The pathway around the Music Bowl is strictly one way, and this is enforced by the event staff who, along with the many uniformed police patrolling the space, give the experience a distinctly authoritarian undertone. It’s probably not helped by the anxiety spreading through Melbourne about the new outbreak and the threat of a fifth lockdown.
Taking the works individually, I was most impressed by the first few we came upon. The Bamboo Forest is a gentle but still soaring installation that is exactly what it says it is: a lot of very tall bamboo stalks, lit from below, through which you can see parts of the next installation, Bubbles. Bubbles, large hemispheres made of split bamboo, reminds me a little like giant versions of the willow balls you see in interior decorating magazines or might give to your cat to play with. They’re scattered throughout this part of the park, but they’re concentrated at the beginning and are very effective. They appear frozen in the act of rising from the earth and, especially when seen through the bamboo forest, create a sense of an alien landscape.
From here one passes through The Light Tunnel which, despite its height and cathedral-like appearance, still feels a little too much like a tunnel made of fairy lights. Pretty enough, but not a lot of depth. This is one of the choke-points for Instragrammers, so we had to keep our wits about us if you’re looking around at all the lights and not keeping an eye on where you’re going.
Coming out of The Light Tunnel we encounter Arc Zero Eclipse, an arresting work which from a distance looks like a completely black sphere shrouded by a corona of illuminated mist. As you get closer, it resolves into a flat half-circle that is completed by its reflection in the water beneath, but this takes nothing away from the quality of mystery that it evokes. It looks so much like how we imagine a black hole that it’s hard to see anything else. This was the highlight for me.
The further we followed the path, the less impressive the installations became. The path leads you around the back of the Music Bowl to the open food area, where Shannon Martinez of Smith and Daughters fame, working with Hector’s Deli, Colin Wood of Cutler & Co and Casey Wall of Bar Liberty, are making their take on street food, vegan beef and pickle toasties, and classic American loose meat sandwiches, and we sit around communal tables to eat after ordering via the QR code. The food is relatively cheap, considering, and it’s not terrible, although it’s a little cold. Sitting there I feel that this might sum up the whole experience of The Wilds: not terrible and a bit cold.
From here I get a sense of why The Wilds is already feeling more half empty than half full. Looking around the park, the lights of each installation struggle to outdo the city buildings all around it. Not to mention the cosmic light show happening above us with the blood moon eclipse. Maybe it’s churlish to compare the installations to the high-rise office blocks and an actual eclipse of the moon, but I can’t help thinking that if a celebration of art made with light is placed in the middle of a fully illuminated city, and opens on the night of a Super Blood Moon, the comparison is inescapable. An immersive experience, even one as minimally immersive as this, must consider its whole environment, or risk being undermined and overwhelmed.

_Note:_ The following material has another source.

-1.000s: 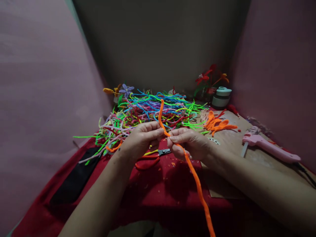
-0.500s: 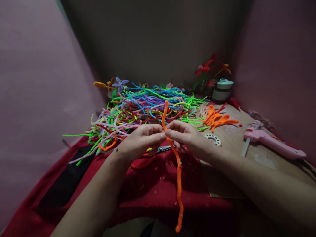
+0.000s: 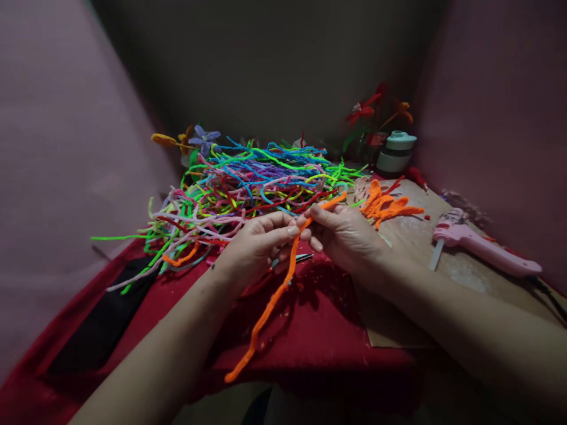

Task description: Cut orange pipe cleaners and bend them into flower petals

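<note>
1. Left hand: fingers closed in a pinch on the orange pipe cleaner, thumb and forefinger meeting at the stem.
2. Right hand: fingers likewise closed on the same stem, just right of the left-hand pinch; the two hands are almost touching at the fingertips.
3. Position: the orange pipe cleaner is held above the red cloth, in the middle of the scene.
4. Long axis: diagonal, from near left to far right; the short end projects past the right hand and points far right; the long end hangs down and points near left, its tip close to the near edge of the cloth.
5. Form: nearly straight, with a slight bend at the pinch.
6. Far side: a loose pile of multicoloured pipe cleaners lies just beyond the hands and spreads to the left.
7. Right side: a cluster of orange pieces sits near the right hand on a cardboard sheet; a pink glue gun lies farther right, well apart from the hands.
8. Beneath the hands: scissors, mostly hidden.
9. Open room: the cloth near and to the left of the hanging end is bare except for small scraps; pink walls close the scene on left and right.
</note>
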Tool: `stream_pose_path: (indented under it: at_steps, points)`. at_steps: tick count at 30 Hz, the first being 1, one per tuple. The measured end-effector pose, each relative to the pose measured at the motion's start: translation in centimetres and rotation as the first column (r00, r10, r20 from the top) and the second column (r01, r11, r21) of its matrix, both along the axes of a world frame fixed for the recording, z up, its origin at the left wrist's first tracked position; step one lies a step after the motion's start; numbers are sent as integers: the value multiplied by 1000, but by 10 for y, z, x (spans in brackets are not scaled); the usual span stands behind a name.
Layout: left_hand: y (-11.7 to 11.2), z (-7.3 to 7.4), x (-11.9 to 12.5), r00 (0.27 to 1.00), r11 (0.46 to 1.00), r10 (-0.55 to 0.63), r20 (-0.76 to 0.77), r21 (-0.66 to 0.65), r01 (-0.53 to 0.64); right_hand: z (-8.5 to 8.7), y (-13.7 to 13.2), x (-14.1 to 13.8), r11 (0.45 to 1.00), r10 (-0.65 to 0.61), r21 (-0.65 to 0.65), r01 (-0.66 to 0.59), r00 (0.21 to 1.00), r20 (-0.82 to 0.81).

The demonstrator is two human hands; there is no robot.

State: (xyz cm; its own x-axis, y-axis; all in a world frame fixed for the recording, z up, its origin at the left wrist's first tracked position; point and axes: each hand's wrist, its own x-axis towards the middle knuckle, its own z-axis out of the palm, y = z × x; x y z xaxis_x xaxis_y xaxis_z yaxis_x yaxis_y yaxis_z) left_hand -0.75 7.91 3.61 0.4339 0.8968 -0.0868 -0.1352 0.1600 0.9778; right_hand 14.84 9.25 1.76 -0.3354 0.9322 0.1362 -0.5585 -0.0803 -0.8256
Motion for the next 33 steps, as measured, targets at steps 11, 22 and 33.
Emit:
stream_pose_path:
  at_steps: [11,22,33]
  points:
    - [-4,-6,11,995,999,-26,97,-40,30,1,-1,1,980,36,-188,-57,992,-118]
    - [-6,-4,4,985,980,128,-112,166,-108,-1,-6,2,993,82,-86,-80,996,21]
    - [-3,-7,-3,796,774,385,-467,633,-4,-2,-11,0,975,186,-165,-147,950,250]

Leaving the food court area, we carry on along the path to Terrain, a massive projection of rainfalls and forest on the back of the Music Bowl. It’s got the size to be spectacular at least, though I wonder if Melbourne hasn’t seen enough digital projection. This feels very much like a legacy of White Night.
From Terrain, we follow the path to Vertices V, a bank of lights set up in a circle that pulse and orbit to a techno soundscape, above the heads of those who step inside the installation. There were too many people gathered in there for my liking on the eve of lockdown five and I didn’t step in to join them, so I can’t comment too much on it. It does remind me that most of the installations are accompanied by a gentle industrial soundscape. I’m not sure if it’s the same one piped throughout the whole of The Wilds, or it’s tailored individually for each installation, but everywhere you go there’s a near constant sound of running water, deep rumblings like far-off thunder and creaking, popping, breathy synth sounds.

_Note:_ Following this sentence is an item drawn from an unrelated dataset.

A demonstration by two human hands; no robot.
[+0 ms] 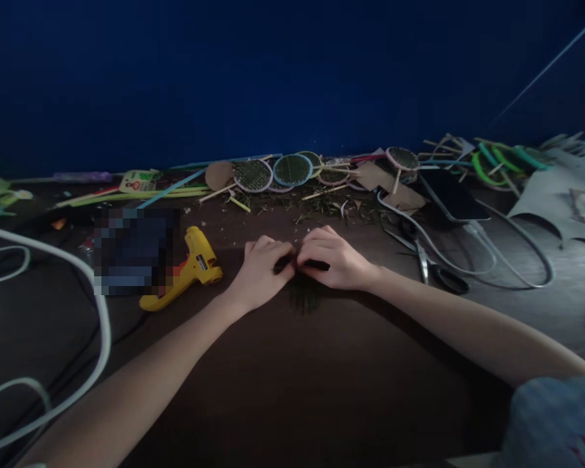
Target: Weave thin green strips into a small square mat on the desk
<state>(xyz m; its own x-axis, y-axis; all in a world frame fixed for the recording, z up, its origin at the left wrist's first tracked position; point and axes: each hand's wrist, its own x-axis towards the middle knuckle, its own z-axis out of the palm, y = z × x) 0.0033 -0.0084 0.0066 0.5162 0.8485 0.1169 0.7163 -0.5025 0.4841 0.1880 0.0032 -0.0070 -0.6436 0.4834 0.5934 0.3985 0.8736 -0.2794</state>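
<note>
My left hand and my right hand meet over the middle of the dark table. Fingers of both are curled inward, the tips pressed close together; whatever lies between them is hidden. Just below the hands is a small dark green tuft of thin strands, and I cannot tell whether the fingers touch it. Left of my left hand lies a yellow glue gun. Scissors with dark handles lie to the right of my right hand.
Along the back are several small round net rackets, scattered green clippings and brown card pieces. A phone with a white cable is at the right. A thick white cable loops on the left. Behind rises a blue wall.
</note>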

Past Vertices V there is Woven Tunnel, another series of arches made from woven bamboo and lit from below. The Bubbles from earlier are visible on the other side of it just beyond and they still conjure the alien landscape but the repetition of ideas is starting to pall. Coming out of the tunnel, we’re led to what’s unquestionably the least inspiring of the installations, Forever Fall. This is a freestanding digital screen, maybe three metres tall, running a continuous loop of coloured falling clouds, or smoke. It seems drastically out of place. Everything else has so far has been organic and curved, whereas here we are confronted with the equivalent of a giant smartphone with the screen saver on. Still, plenty of people pose in front of it to get a selfie with a cool background. I wonder if that was the artist’s intent, if this is just meant to be wallpaper for another self-portrait that will disappear into the cloud.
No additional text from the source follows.